Your task
Return each record shown beneath, word for word.

_ _ _ _ _ _ _

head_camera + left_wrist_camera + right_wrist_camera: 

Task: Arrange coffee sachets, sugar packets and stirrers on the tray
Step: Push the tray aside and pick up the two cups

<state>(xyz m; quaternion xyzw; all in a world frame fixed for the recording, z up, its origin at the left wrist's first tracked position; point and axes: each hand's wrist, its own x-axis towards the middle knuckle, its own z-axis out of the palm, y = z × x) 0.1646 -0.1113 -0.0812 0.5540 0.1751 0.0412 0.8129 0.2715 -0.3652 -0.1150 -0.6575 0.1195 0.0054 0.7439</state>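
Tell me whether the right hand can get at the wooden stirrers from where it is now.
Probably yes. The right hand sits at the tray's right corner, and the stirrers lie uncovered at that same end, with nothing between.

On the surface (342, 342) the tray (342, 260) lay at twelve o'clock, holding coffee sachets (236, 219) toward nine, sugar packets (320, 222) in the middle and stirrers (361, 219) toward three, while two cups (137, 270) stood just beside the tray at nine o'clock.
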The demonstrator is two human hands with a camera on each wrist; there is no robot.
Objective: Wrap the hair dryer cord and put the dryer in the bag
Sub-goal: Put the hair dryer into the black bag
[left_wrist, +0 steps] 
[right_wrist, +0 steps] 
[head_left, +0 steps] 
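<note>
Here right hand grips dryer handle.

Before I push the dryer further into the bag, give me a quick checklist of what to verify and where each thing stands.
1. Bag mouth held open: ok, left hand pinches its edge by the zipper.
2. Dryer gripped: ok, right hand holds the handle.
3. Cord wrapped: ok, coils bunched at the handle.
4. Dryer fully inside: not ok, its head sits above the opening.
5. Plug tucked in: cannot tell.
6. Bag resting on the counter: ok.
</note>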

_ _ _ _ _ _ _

Solution for this exercise
head_camera + left_wrist_camera + right_wrist_camera: 

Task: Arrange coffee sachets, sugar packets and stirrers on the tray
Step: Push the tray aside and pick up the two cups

<state>(xyz m; quaternion xyzw; all in a world frame fixed for the recording, z up, its origin at the left wrist's first tracked position; point and axes: each hand's wrist, its own x-axis towards the middle knuckle, its own z-axis out of the palm, y = z × x) 0.1646 -0.1113 -0.0812 0.5540 0.1751 0.0412 0.8129 0.2715 -0.3652 -0.1150 -0.6575 0.1195 0.0054 0.7439</state>
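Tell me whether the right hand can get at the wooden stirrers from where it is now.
Probably yes. The right hand sits at the tray's right corner, and the stirrers lie uncovered at that same end, with nothing between.

On the surface (342, 342) the tray (342, 260) lay at twelve o'clock, holding coffee sachets (236, 219) toward nine, sugar packets (320, 222) in the middle and stirrers (361, 219) toward three, while two cups (137, 270) stood just beside the tray at nine o'clock.
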The demonstrator is two human hands with a camera on each wrist; there is no robot.
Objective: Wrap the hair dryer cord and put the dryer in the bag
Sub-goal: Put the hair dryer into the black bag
[left_wrist, +0 steps] 
[right_wrist, +0 steps] 
[head_left, +0 steps] 
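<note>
Here right hand grips dryer handle.

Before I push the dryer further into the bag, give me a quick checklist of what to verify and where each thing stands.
1. Bag mouth held open: ok, left hand pinches its edge by the zipper.
2. Dryer gripped: ok, right hand holds the handle.
3. Cord wrapped: ok, coils bunched at the handle.
4. Dryer fully inside: not ok, its head sits above the opening.
5. Plug tucked in: cannot tell.
6. Bag resting on the counter: ok.
</note>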

Output for the exercise is now complete.